A Bujumbura, le marché noir des médicaments attire un nombre croissant d’acheteurs. Ces « pharmacies de la rue », comme les appellent les habitants, se distinguent par leurs prix défiant toute concurrence. Certaines pharmacies privées s’y approvisionnent même, selon plusieurs sources, pour reconstituer leurs stocks à moindre coût.

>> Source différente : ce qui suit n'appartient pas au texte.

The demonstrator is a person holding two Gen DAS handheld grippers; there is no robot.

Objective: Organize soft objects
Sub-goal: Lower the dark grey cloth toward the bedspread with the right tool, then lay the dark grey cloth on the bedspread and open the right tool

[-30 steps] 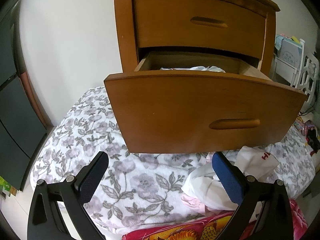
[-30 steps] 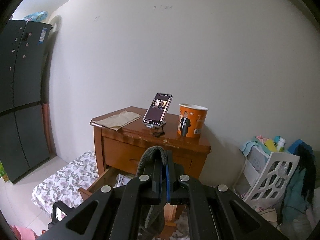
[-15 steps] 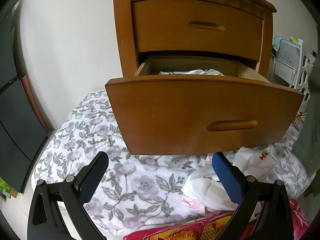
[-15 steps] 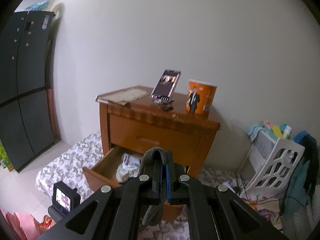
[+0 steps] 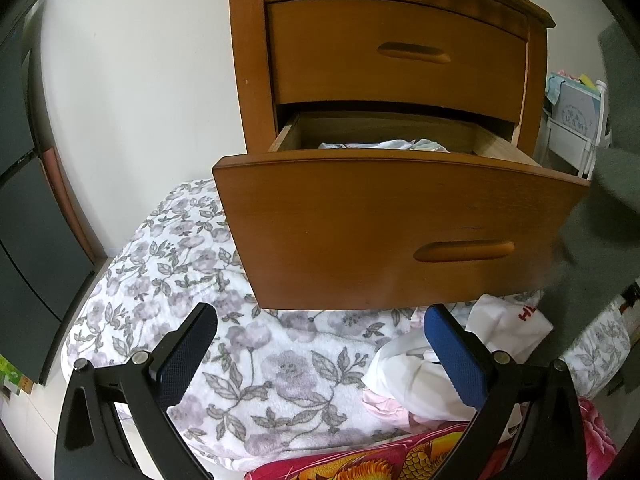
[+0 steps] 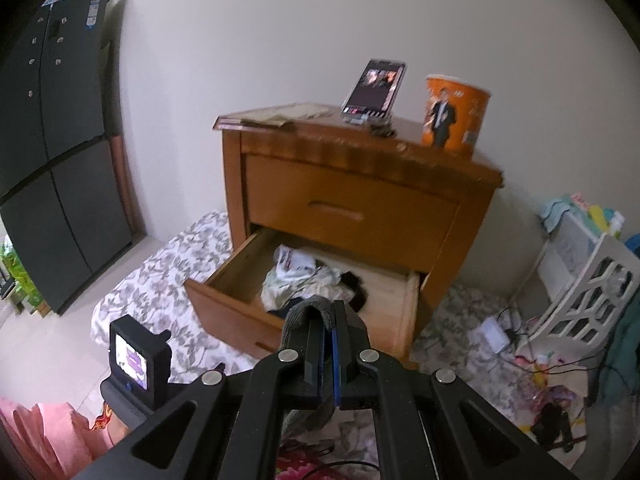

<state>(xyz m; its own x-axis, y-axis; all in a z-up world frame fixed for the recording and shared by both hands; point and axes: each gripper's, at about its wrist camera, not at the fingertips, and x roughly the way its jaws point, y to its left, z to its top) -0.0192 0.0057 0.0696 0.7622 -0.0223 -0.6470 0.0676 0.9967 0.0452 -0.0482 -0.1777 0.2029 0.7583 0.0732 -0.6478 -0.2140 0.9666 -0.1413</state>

Parmi les médicaments les plus recherchés figure la Dépakine, un traitement destiné aux personnes souffrant d’épilepsie. Vendue à plus de 54 000 francs burundais en pharmacie, elle s’obtient à environ 35 000 francs sur le marché noir. Selon un vendeur ambulant interrogé, certains approvisionnements proviennent de circuits bien plus opaques : « Récemment, un militaire a vendu de la Dépakine à 15 000 francs », confie-t-il.
Le Cromsol Collyre, utilisé contre les allergies oculaires, illustre aussi l’ampleur du phénomène. Disponible à 28 000 francs dans les officines agréées, il se revend à moins de 20 000 francs dans la rue, alors que les trafiquants l’obtiennent pour à peine 10 000 francs.
Ces ventes illégales ne se limitent pas à quelques produits. Des médicaments tels que la Colchicine (prescrite pour la goutte) ou le Losacar H (utilisé contre l’hypertension) circulent librement dans les marchés informels de la capitale. À en croire plusieurs témoignages, le commerce illicite est si lucratif que ses acteurs deviennent progressivement intouchables : arrêtés à de rares occasions, ils sont vite remis en liberté.
Contactée pour réagir à cette situation, la ministre de la Santé publique, Dr Lydwine Baradahana, n’a pas donné suite aux sollicitations de la rédaction.